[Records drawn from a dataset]
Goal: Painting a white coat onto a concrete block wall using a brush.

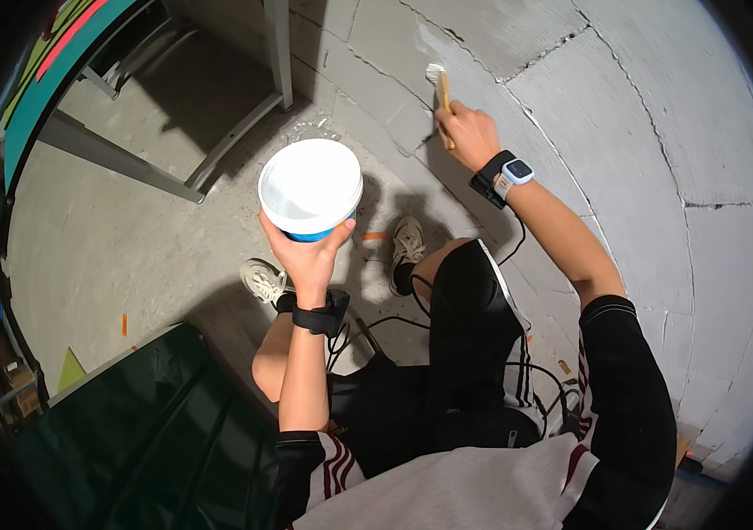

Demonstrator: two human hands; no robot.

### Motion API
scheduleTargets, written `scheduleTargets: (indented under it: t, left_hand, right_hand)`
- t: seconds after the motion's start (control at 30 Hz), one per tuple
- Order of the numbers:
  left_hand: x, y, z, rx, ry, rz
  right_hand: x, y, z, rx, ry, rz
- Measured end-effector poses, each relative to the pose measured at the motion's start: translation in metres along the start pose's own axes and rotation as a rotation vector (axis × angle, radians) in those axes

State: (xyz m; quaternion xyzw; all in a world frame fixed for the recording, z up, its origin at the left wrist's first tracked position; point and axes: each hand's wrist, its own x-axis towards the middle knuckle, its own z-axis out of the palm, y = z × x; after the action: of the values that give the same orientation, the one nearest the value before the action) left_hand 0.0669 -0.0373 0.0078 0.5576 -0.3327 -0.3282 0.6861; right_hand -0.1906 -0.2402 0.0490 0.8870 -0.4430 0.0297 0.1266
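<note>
Head view. Surroundings: a grey metal frame (218, 146) stood on the concrete floor (112, 238) at upper left, its legs casting shadow beneath. A dark green panel (147, 424) filled the lower left, with a curved teal edge (37, 97) along the left rim. Small orange tape marks (124, 324) lay on the floor. Two light sneakers (407, 243) were planted near the foot of the wall, the person squatting, black shorts and cables across the lap. Nothing lay between the brush and the wall.

Surface and room: a grey block wall (641, 132) with dark, cracked joints occupied the right and top; a paler, wet-looking patch showed around the brush head. The floor was bare, dusty concrete.

Held items: the left hand (310, 252) gripped a white bucket (310, 185) from below, fingers wrapped on its blue-banded base, mouth facing up, held out above the floor in front of the knees; a black band sat on that wrist. The right hand (469, 132), wearing a wristwatch (513, 172), was clenched around the wooden handle of a paintbrush (438, 84). The brush's long axis ran nearly upright in the picture, bristles pointing away from the person and pressed to the wall near a joint.
</note>
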Motion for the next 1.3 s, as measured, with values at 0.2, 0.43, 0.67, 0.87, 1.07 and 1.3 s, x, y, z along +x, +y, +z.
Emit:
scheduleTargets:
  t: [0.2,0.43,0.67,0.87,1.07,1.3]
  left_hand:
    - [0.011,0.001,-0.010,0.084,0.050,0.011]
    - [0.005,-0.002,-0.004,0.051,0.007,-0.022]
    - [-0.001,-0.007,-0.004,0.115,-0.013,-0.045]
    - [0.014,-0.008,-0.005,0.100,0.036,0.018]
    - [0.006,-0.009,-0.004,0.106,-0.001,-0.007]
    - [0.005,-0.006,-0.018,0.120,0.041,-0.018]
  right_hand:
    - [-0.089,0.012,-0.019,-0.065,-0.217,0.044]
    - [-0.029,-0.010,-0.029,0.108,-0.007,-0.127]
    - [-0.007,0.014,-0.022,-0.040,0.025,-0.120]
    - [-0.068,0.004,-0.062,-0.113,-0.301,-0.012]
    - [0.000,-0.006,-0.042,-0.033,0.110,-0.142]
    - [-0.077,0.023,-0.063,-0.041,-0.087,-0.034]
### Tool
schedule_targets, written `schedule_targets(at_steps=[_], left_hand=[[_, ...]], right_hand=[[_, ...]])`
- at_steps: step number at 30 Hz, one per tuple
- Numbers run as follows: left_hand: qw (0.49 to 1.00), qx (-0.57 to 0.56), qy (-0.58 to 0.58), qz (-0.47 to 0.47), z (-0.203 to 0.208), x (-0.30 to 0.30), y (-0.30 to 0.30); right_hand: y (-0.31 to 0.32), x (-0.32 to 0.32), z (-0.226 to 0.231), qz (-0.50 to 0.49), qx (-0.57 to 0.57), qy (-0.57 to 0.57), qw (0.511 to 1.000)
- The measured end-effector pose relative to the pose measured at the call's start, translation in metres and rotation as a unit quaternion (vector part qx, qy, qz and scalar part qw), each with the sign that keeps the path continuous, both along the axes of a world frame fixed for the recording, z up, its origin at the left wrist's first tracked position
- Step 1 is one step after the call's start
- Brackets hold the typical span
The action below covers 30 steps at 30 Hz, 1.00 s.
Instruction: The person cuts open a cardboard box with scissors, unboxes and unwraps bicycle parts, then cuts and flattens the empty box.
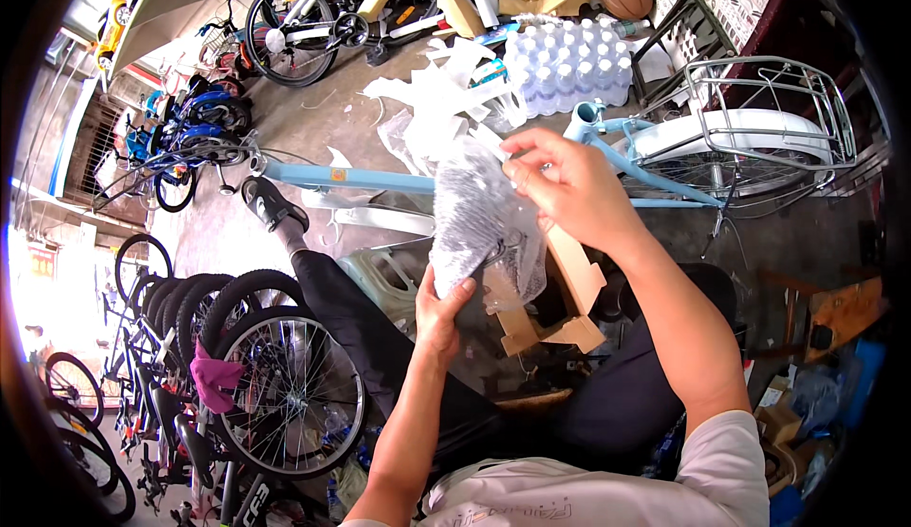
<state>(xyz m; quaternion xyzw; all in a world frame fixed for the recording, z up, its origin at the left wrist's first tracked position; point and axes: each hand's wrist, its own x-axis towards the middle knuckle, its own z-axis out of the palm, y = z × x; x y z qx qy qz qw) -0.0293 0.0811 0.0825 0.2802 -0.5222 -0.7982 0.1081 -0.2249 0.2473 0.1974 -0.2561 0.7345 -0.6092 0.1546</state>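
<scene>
Before me is a package wrapped in clear plastic point(465, 214), with dark contents I cannot make out. My left hand point(442, 316) grips its lower end, the thumb lying over the plastic. At its upper right, my right hand point(569, 185) has thumb and fingers closed in a pinch at the edge of the plastic wrapping, close to a whitish strip. Behind the package, a light blue bicycle frame point(380, 179) stretches across from left to right. Below the package sits an open cardboard box point(574, 290), partly hidden by the plastic.
White wrapping scraps point(436, 95) lie beyond the package, next to a pack of water bottles point(569, 64). A rear rack point(759, 114) is at the right. Several bicycle wheels point(294, 394) crowd the lower left. A green plastic stool point(380, 276) is near my leg.
</scene>
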Motion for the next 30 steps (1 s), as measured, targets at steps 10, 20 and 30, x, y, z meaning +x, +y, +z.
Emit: schedule_targets(at_steps=[10,20,30], left_hand=[[0.962,0.265,0.056,0.028,0.006,0.035,-0.013],[0.886,0.438,0.140,-0.053,-0.005,0.059,-0.007],[0.917,0.382,0.110,-0.039,-0.006,0.066,-0.014]], right_hand=[[0.005,0.004,-0.021,0.091,0.111,0.178,0.974],[-0.009,0.005,-0.041,0.083,0.291,0.212,0.929],[-0.045,0.041,-0.054,0.061,-0.243,-0.433,0.866]])
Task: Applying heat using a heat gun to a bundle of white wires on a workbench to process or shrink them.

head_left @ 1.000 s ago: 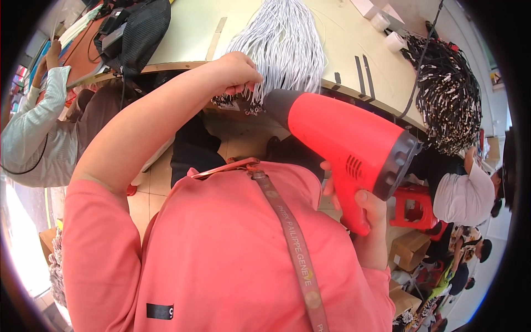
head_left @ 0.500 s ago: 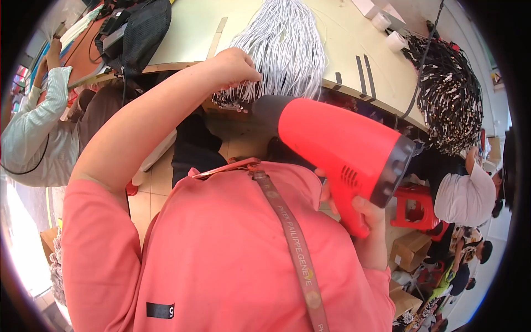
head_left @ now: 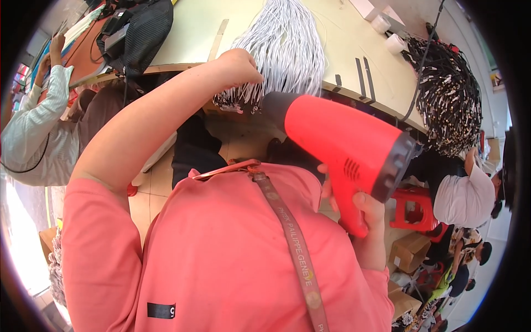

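My right hand (head_left: 368, 209) is wrapped around the handle of a red hair dryer (head_left: 338, 135) with a black nozzle and black rear end. The nozzle points left, close to the hanging dark ends (head_left: 243, 100) of a thick bundle of white cables (head_left: 290, 47). The bundle lies across the table, and its ends droop over the near edge. My left hand (head_left: 241, 68) is closed on the left side of these cables, just above their ends. Its fingertips are partly hidden, so I cannot make out how many strands it grips.
A pale table (head_left: 191, 36) spans the far side, with black tape strips (head_left: 365, 77) on it. At right hangs a heap of black cables (head_left: 449, 99) near white rolls (head_left: 395, 43). A black mesh bag (head_left: 148, 36) sits left. Other people sit on both sides; a red stool (head_left: 412, 209) stands right.
The hair dryer has shifted slightly right, its nozzle a little higher. My left hand has barely moved and stays closed at the cables.
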### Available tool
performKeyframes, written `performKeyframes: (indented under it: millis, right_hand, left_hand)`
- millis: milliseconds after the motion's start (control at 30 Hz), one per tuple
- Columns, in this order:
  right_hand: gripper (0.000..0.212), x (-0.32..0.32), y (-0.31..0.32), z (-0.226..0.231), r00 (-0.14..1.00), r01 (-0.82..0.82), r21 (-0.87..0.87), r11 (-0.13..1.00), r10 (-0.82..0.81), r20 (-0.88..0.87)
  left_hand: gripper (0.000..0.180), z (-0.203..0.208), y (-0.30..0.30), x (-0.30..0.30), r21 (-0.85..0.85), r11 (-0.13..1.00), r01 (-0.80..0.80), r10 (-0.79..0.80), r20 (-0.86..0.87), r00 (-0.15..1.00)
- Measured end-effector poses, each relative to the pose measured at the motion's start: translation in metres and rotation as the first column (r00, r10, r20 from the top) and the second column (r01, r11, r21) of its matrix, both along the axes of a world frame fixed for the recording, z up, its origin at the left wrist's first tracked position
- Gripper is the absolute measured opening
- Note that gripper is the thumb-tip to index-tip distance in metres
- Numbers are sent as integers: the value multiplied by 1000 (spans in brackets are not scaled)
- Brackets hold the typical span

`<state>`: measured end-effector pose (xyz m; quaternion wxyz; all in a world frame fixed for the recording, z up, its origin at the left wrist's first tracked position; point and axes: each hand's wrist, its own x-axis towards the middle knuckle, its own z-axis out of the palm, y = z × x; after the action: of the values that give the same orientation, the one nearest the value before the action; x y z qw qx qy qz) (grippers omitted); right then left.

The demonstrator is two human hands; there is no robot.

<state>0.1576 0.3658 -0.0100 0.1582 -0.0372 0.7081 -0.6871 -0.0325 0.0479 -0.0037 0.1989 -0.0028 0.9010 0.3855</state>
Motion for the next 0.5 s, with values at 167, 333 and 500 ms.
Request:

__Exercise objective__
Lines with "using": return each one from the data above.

__Answer to this task__
Goal: Painting a white coat onto a concrete block wall using a brush.
Task: Applying heat using a heat gun to a bundle of white wires on a workbench to process or shrink them.

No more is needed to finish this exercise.